**PROBLEM**
Each line of the entries that mentions the string "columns" needs to be reported.

**EXTRACTED INFORMATION**
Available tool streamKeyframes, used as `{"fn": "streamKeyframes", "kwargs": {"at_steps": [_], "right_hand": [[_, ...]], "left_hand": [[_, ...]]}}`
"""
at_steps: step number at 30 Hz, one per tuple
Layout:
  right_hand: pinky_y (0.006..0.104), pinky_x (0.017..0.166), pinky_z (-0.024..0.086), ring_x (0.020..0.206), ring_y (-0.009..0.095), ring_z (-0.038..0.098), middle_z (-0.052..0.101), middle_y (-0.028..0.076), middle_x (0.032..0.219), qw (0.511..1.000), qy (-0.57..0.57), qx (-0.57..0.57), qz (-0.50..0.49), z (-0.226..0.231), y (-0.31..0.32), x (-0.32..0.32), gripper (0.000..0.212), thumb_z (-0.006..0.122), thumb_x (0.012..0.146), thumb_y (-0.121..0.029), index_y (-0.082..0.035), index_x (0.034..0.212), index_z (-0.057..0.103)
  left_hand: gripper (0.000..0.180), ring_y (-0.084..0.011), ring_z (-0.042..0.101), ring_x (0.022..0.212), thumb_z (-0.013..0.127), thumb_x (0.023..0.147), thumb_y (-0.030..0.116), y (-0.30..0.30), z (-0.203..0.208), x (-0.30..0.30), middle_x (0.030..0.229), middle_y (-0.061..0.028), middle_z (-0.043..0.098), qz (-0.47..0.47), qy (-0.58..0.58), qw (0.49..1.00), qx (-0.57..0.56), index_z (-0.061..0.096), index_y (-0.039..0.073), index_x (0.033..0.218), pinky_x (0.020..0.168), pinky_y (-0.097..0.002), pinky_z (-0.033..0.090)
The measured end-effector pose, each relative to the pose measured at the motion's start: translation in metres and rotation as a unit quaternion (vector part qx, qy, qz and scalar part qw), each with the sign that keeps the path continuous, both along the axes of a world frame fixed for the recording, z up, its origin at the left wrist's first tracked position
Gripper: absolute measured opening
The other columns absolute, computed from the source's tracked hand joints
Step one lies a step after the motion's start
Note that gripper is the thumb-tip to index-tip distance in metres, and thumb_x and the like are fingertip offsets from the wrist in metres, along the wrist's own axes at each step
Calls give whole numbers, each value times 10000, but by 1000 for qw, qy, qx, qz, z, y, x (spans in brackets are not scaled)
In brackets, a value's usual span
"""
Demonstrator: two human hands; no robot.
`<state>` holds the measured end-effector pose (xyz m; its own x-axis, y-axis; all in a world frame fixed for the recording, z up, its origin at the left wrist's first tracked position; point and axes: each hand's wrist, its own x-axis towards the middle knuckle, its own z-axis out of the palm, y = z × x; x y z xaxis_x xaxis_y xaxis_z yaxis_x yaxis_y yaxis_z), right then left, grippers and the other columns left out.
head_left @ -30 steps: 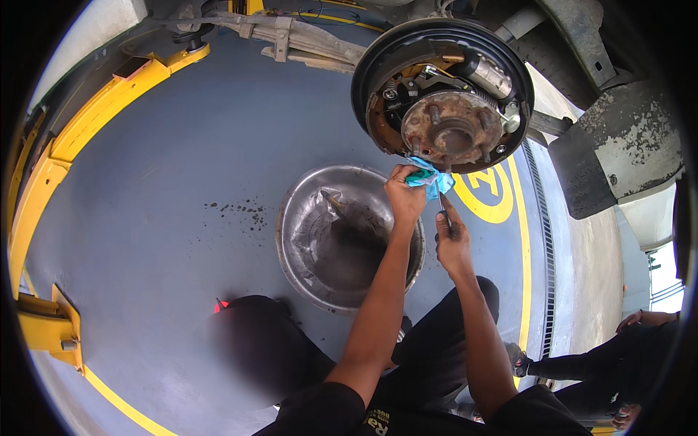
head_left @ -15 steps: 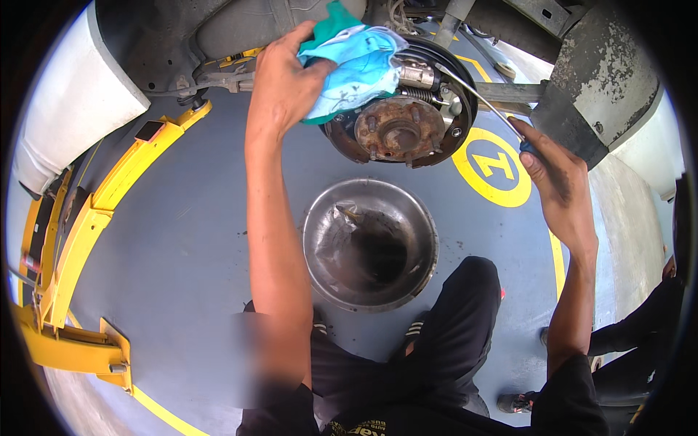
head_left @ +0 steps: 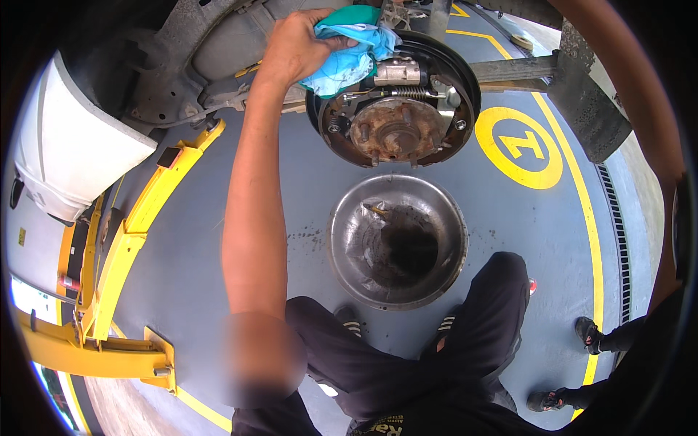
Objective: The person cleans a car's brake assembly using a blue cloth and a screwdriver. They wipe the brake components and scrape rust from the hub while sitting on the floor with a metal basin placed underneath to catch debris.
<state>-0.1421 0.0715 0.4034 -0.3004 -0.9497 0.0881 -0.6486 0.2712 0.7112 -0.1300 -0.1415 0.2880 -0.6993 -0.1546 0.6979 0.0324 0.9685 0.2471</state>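
My left hand (head_left: 297, 45) is closed round a crumpled light-blue and green cloth (head_left: 345, 52). The cloth lies against the upper left rim of a drum brake assembly (head_left: 396, 98). Its rusty hub (head_left: 398, 132) with several studs faces me, and a brake spring (head_left: 411, 92) and a silver wheel cylinder (head_left: 398, 71) show above the hub. My right forearm (head_left: 640, 87) rises along the right side and leaves the picture at the top, so my right hand and anything in it are out of sight.
A metal basin (head_left: 338, 243) holding dark dirty residue stands on the floor below the brake. Yellow lift arms (head_left: 120, 280) run along the left, beside a white body panel (head_left: 87, 138). Another person's shoes (head_left: 547, 401) are at the lower right.
My right hand, earlier holding a screwdriver at the brake's right side, has gone up out of view. My left hand and the cloth have shifted slightly; the whole view has moved.
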Motion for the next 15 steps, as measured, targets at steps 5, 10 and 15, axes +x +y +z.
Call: {"fn": "streamKeyframes", "kwargs": {"at_steps": [5, 10, 15], "right_hand": [[452, 817, 563, 949, 334, 715, 752, 190, 1040, 999, 20, 41, -26, 14, -19, 8, 327, 673, 835, -159, -80, 1137, 771], [468, 826, 561, 976, 347, 716, 753, 196, 1064, 996, 25, 72, -53, 23, -25, 15, 334, 680, 805, -171, -51, 1102, 775], [473, 834, 559, 986, 354, 716, 751, 197, 1071, 994, 30, 88, -62, 30, -31, 21, 330, 673, 798, -162, -41, 1087, 777]], "left_hand": [[443, -340, 754, 868, 913, 716, 261, -14, -1, 12, 980, -164, 780, -27, -14, 999, -20, 790, 143, 1125, 836, -420, 587], [539, -357, 753, 921, 923, 684, 172, 18, 4, 3, 999, -187, 771, 19, 62, 996, -57, 774, 158, 1202, 873, -426, 589], [481, -365, 750, 942, 898, 715, 158, 4, 8, 18, 1016, -226, 757, 35, -25, 998, -56, 777, 135, 1180, 873, -448, 589]]}}
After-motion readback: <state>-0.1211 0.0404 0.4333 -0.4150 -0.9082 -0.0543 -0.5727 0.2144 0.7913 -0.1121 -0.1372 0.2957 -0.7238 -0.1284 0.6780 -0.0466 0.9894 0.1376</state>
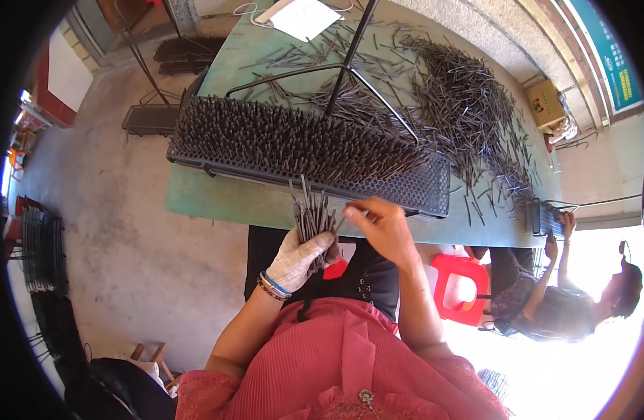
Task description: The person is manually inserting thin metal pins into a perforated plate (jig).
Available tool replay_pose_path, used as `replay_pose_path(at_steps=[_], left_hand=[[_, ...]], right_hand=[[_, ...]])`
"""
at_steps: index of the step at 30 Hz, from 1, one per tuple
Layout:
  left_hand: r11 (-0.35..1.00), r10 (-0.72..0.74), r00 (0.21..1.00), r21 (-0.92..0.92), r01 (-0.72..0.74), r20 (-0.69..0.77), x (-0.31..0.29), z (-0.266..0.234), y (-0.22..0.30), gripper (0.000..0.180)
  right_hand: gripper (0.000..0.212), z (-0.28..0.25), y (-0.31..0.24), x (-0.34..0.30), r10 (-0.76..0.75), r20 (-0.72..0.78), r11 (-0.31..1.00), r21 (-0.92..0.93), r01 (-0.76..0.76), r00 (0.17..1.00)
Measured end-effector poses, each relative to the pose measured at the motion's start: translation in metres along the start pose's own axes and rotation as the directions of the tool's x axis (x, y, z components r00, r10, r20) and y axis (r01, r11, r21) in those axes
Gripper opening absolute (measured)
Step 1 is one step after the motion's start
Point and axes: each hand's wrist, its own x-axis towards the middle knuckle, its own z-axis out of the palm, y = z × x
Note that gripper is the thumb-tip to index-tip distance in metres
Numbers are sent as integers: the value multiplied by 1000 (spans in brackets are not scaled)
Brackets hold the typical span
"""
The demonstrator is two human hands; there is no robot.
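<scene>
My gloved left hand (301, 260) is wrapped round an upright bundle of thin dark rods (312, 218), their tips fanning out above the fist. At the bundle's right side, my bare right hand (383, 229) has thumb and forefinger pinched on what looks like a single rod. Just beyond both hands lies a long black perforated tray (430, 187) with a tall wire handle (350, 68). Densely packed upright rods (287, 143) fill most of its holes. Bare holes show at its right end and along part of the near edge.
Loose rods (469, 98) are heaped across the green table (217, 197). White paper (304, 19) lies at the far edge. A co-worker (560, 301) handles another tray (539, 218) at the right, near a red stool (444, 290). More trays (150, 120) stand on the floor at left.
</scene>
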Motion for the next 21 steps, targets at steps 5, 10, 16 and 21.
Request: replay_pose_path(at_steps=[5,10,16,21], left_hand=[[998,-6,1000,68,6,-4,2,6,5,29],[992,-36,999,117,40,-30,1,11,4,26],[999,-40,991,6,41,-131,1,0,-2,30],[999,-42,999,17,42,33,1,-5,1,33]], right_hand=[[20,17,8,-9,40,82,942,329,-65,996],[20,19,18,-7,238,123,828,493,-267,964],[18,1,8,15,64,-235,903,427,44,970],[18,6,16,47,-138,-404,950,204,235,904]])
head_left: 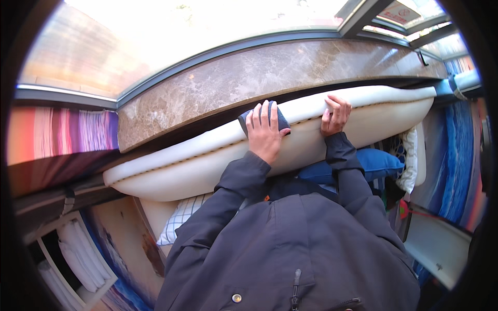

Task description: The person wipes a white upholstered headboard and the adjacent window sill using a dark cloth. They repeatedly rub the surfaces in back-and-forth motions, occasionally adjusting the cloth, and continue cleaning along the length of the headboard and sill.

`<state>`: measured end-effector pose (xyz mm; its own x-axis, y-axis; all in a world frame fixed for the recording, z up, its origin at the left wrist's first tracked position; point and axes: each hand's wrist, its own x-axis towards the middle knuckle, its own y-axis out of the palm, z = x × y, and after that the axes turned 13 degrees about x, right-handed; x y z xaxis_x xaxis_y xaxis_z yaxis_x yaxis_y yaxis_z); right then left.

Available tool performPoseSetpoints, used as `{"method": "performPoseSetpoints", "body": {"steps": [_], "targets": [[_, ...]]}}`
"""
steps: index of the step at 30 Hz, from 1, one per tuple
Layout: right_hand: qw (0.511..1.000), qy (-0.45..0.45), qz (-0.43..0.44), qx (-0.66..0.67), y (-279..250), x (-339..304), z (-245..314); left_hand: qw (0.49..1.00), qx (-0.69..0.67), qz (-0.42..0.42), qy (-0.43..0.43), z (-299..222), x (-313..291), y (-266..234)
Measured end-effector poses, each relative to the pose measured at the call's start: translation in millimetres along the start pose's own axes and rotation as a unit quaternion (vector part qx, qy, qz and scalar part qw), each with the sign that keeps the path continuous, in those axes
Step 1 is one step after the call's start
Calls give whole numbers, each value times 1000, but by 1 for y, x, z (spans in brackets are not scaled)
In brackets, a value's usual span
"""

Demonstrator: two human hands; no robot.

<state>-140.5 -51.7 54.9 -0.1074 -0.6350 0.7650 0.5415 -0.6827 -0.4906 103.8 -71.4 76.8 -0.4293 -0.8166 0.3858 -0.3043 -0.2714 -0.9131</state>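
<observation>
A long white sofa backrest (202,171) with a dark stitched seam stretches in front of me, below the stone windowsill. My left hand (264,137) lies over a dark grey folded cloth (284,122), pressing it on the backrest's top edge, and its fingers cover part of the cloth. To the right, my right hand (336,118) grips the upper part of the same backrest by the seam, its fingers bent and its thumb lower down.
A brown marbled windowsill (207,80) runs behind the backrest under a large window. Blue (378,163) and checked (184,215) cushions lie between the backrest and me. A shelf with folded white cloths (83,249) stands at lower left; striped curtains (62,132) hang at the side.
</observation>
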Motion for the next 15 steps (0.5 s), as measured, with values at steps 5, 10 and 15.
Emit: {"method": "performPoseSetpoints", "body": {"steps": [5,10,15], "targets": [[1000,7,-12,-14,1,-2,-1,1000,-11,3,25,27,-18,4],[1000,-13,-16,-23,2,-2,-3,999,9,41,-31,108,-70,-5],[999,16,-20,-29,1,-2,5,992,51,92,-64,216,-125,-29]]}}
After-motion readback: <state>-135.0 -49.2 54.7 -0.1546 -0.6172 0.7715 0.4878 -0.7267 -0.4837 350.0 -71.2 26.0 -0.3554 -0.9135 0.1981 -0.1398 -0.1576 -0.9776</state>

**REPLY TO THE TASK**
The other columns absolute, computed from the source's tracked hand joints
`<state>` holds the measured end-effector pose (xyz m; its own x-axis, y-axis; all in a world frame fixed for the recording, z up, its origin at the left wrist's first tracked position; point and axes: each hand's wrist, its own x-axis towards the middle knuckle, its own z-axis out of the palm, y = z × x; x y z xaxis_x xaxis_y xaxis_z yaxis_x yaxis_y yaxis_z), right then left, grippers and the other columns left out.

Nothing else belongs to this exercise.